[racket] Puzzled about type inference

From: Matthias Felleisen (matthias at ccs.neu.edu)
Date: Tue Aug 5 09:23:00 EDT 2014

In principle your email summarizes it all. I would like to add two comments though: 

--- 1. There was no contradiction between Sam's email (happy birthday Sam) and mine. My initial reaction was to fix up your program in a 'least intrusive' manner. That's why I left in the cast and simply pinpointed those places in the program where the type checker really needs help. When I found the open DrRacket buffer again, I saw the code in a whole new light, especially in violation of my (untyped) coding style and once I recognized the delta, I realized that I really wanted to write the program according to the Typed Racket philosophy: 

	add type declarations to variables and fields and function and method signatures. 

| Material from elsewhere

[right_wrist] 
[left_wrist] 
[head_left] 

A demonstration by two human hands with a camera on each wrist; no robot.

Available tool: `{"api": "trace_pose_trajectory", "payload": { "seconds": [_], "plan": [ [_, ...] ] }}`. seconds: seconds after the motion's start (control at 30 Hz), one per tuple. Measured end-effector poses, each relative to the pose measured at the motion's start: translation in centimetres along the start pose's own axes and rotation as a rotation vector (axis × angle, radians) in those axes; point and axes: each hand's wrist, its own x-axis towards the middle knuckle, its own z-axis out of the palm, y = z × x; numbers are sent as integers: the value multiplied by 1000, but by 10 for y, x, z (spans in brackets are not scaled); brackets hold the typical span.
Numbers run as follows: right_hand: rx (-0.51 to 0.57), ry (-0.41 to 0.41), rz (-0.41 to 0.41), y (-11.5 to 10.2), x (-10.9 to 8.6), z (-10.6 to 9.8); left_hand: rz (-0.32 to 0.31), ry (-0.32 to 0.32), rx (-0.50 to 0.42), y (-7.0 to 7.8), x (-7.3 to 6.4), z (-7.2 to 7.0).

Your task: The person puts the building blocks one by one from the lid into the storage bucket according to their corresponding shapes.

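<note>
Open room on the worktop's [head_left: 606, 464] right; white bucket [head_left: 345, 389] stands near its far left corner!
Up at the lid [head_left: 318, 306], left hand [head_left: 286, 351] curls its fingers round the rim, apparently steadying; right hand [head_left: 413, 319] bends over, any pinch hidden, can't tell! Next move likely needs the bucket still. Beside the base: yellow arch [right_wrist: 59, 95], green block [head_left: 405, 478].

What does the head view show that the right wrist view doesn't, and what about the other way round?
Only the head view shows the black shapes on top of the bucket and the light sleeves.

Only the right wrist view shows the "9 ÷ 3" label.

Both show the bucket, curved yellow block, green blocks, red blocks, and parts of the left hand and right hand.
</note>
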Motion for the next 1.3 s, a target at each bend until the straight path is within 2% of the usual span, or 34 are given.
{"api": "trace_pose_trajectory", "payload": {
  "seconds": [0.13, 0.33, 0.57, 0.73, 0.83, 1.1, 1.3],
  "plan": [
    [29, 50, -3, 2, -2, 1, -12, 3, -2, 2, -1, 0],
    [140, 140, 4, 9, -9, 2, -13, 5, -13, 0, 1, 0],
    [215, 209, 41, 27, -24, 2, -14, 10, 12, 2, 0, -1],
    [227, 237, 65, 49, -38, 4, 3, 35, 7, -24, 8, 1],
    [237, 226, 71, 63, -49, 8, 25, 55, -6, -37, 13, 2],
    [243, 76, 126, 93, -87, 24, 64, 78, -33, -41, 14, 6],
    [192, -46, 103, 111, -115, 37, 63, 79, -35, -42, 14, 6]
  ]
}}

That should work. No code rewrites necessary. Period. -- Sam's reply points out that this is basically possible for your code, without the style-based rewrite. [We confirmed this point in an off-line exchange.] 

--- 2. Well, the 'period' part leads my to my second comment. While we have achieved our goal -- mostly, kind of -- for mostly functional Racket, we're not there yet. On occasion, we do need to insert casts. Worse, we do need to rewrite code. Worst, the type annotations are more of a burden than the TR slogan leads us to believe. 

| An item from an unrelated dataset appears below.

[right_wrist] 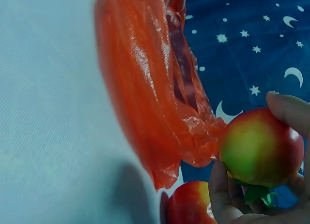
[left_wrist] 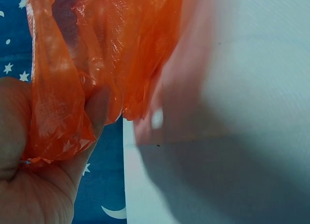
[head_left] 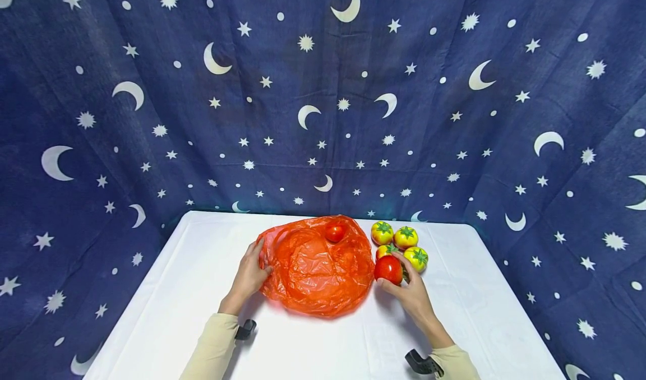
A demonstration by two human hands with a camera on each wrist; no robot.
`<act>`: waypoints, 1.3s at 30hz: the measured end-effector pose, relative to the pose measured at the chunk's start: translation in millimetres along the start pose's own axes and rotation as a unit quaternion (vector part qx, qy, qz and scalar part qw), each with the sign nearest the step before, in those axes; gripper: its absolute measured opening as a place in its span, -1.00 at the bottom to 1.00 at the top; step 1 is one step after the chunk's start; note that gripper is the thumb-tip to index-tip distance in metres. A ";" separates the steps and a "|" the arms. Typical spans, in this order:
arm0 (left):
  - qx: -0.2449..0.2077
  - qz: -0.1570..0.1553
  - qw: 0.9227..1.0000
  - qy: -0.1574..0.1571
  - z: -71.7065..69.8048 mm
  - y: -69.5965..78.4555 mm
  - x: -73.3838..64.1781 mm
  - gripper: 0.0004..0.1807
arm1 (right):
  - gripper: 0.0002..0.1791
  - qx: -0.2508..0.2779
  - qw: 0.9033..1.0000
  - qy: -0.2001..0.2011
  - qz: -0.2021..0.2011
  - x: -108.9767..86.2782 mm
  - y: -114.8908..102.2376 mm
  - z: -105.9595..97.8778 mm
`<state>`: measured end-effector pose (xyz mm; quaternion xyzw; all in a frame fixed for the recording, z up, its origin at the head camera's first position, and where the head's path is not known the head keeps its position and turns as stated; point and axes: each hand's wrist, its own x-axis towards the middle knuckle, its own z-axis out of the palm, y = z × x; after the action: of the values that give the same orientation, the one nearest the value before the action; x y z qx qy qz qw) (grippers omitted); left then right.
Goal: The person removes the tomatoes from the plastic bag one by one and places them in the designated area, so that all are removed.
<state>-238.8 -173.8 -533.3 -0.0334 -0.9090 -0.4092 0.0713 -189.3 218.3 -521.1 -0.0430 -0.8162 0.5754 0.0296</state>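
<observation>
An orange plastic bag (head_left: 315,290) lies spread on the white table with its mouth open upward. My left hand (head_left: 250,273) grips its left rim, and in the left wrist view the thumb and fingers pinch a fold of the thin film (left_wrist: 58,112). Inside the bag, toward the back, sits one red tomato (head_left: 335,232). My right hand (head_left: 416,297) holds another tomato (head_left: 388,270) beside the bag's right rim. Up close in the right wrist view, this held tomato (right_wrist: 261,146) is red and yellow-green, its green leafy calyx pointing down.
Several yellow-and-red tomatoes with green star-shaped calyxes (head_left: 406,237) stand close together right of the bag, just behind my right hand. The white table (head_left: 166,301) meets a dark blue curtain (head_left: 282,161) with moons and stars along its back edge.
</observation>
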 end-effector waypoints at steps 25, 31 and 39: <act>0.001 -0.008 1.000 -0.001 -1.0 2.1 -1.0 -0.08 | -0.12 -0.132 0.991 0.002 0.016 -8.5 21.7 -11.8; 0.006 -0.003 1.000 0.001 -1.4 2.1 -1.4 -0.08 | -0.22 -0.125 0.992 -0.002 0.008 -9.2 28.0 -12.4; 0.007 -0.013 1.000 -0.006 -1.3 2.7 -1.8 -0.08 | -0.36 -0.117 0.993 -0.001 -0.026 -6.3 35.5 -10.8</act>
<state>-236.5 -173.0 -530.8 -0.0235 -0.9124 -0.4039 0.0612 -180.7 239.7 -550.9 -0.0241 -0.8787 0.4752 0.0382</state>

Yes, type annotations are helpful for any future reader of the program, especially if they are correct. They bring across intentions, and with good function and type names, extensions. You need little more to 'get' the code. In a sense, type annotations explicate design documentation the way the HtDP design recipe suggests. [And yes, we also need tests to illustrate abstract statements and property-checking would be even better.] The code truly explains itself -- when combined with the rules from the Style guide (which we don't always follow and couldn't in the past). 

But, type annotations become really heavy in some cases (polymorphism) and simply labor in others. ____(: s String) (define s "hello world")___ anyone? So Sam injected _local type inference_ into the original TR. LOCAL means just that -- within a maximal S-expression TR tries to restore missing type declarations. Sometimes it works, sometimes it fails. 

We know from experience that MODULE-GLOBAL inference (Hindley Milner a la ML or Hindley-Milner soft type a la Fagan/Wright) doesn't work. Error messages are bad and cost more time than the reduction in labor is worth. 

Bottom line is then, TR is in an actual state and then there is the ideal that some of us have in our head where local type inference does a lot more and becomes almost as good as GLOBAL ti in terms of convenience. It is critical to keep this in mind. TR isn'f finished and it will continue to move from 'actual' to 'ideal'. 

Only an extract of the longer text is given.